■ Assignment: Starting at the top of the data and ending with the line that holds "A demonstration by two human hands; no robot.", transcribe each line exactly; include both ends.

*** Opening Supplied data ***

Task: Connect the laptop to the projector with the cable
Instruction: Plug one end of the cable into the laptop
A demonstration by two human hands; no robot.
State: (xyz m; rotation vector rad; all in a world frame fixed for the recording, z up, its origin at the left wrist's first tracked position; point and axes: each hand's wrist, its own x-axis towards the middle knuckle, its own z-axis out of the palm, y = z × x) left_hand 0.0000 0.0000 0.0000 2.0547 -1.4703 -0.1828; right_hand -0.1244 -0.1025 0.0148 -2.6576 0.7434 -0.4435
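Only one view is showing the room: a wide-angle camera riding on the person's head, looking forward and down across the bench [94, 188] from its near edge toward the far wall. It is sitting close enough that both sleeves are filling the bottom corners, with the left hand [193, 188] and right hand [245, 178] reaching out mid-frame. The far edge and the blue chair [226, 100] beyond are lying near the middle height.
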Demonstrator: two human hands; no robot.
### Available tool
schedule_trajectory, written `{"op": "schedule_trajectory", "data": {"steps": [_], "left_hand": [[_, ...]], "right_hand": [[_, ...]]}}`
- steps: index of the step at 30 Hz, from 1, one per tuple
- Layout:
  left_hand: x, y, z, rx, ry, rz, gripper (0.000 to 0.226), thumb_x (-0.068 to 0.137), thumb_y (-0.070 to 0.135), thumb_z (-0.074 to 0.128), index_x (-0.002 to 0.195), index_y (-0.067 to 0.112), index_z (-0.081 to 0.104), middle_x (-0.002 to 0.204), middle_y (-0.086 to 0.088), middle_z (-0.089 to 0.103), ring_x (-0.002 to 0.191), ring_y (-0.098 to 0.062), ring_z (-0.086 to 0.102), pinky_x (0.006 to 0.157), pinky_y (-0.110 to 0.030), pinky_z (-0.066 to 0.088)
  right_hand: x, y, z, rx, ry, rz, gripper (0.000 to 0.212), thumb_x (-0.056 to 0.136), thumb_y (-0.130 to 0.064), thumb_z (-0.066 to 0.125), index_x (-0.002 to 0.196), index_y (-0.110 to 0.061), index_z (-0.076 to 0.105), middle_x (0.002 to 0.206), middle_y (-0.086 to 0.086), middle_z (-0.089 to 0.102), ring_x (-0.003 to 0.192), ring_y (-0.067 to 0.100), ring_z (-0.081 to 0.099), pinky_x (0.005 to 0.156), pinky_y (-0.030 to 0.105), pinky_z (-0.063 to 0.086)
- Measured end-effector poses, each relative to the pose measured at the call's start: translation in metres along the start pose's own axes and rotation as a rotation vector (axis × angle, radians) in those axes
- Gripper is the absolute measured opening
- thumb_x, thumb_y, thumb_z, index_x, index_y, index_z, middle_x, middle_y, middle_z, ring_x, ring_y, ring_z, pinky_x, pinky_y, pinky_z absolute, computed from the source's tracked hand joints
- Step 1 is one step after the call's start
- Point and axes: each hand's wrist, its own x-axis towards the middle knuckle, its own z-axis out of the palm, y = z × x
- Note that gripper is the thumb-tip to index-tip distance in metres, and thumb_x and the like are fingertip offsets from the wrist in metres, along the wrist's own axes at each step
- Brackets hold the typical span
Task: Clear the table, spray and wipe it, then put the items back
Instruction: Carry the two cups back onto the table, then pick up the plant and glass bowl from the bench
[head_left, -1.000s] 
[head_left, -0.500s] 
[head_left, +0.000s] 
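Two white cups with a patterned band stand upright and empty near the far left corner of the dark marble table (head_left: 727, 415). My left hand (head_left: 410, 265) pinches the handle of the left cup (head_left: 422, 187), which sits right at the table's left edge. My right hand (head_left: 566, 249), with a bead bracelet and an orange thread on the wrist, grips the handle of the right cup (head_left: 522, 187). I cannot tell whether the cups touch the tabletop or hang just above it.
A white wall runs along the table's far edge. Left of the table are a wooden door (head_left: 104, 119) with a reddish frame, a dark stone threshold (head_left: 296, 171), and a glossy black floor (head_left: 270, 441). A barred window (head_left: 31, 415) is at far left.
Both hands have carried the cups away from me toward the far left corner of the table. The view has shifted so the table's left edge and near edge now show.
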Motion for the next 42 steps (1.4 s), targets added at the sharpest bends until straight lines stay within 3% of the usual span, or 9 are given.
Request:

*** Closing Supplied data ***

■ Task answer:
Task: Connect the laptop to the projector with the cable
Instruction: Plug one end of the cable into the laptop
A demonstration by two human hands; no robot.

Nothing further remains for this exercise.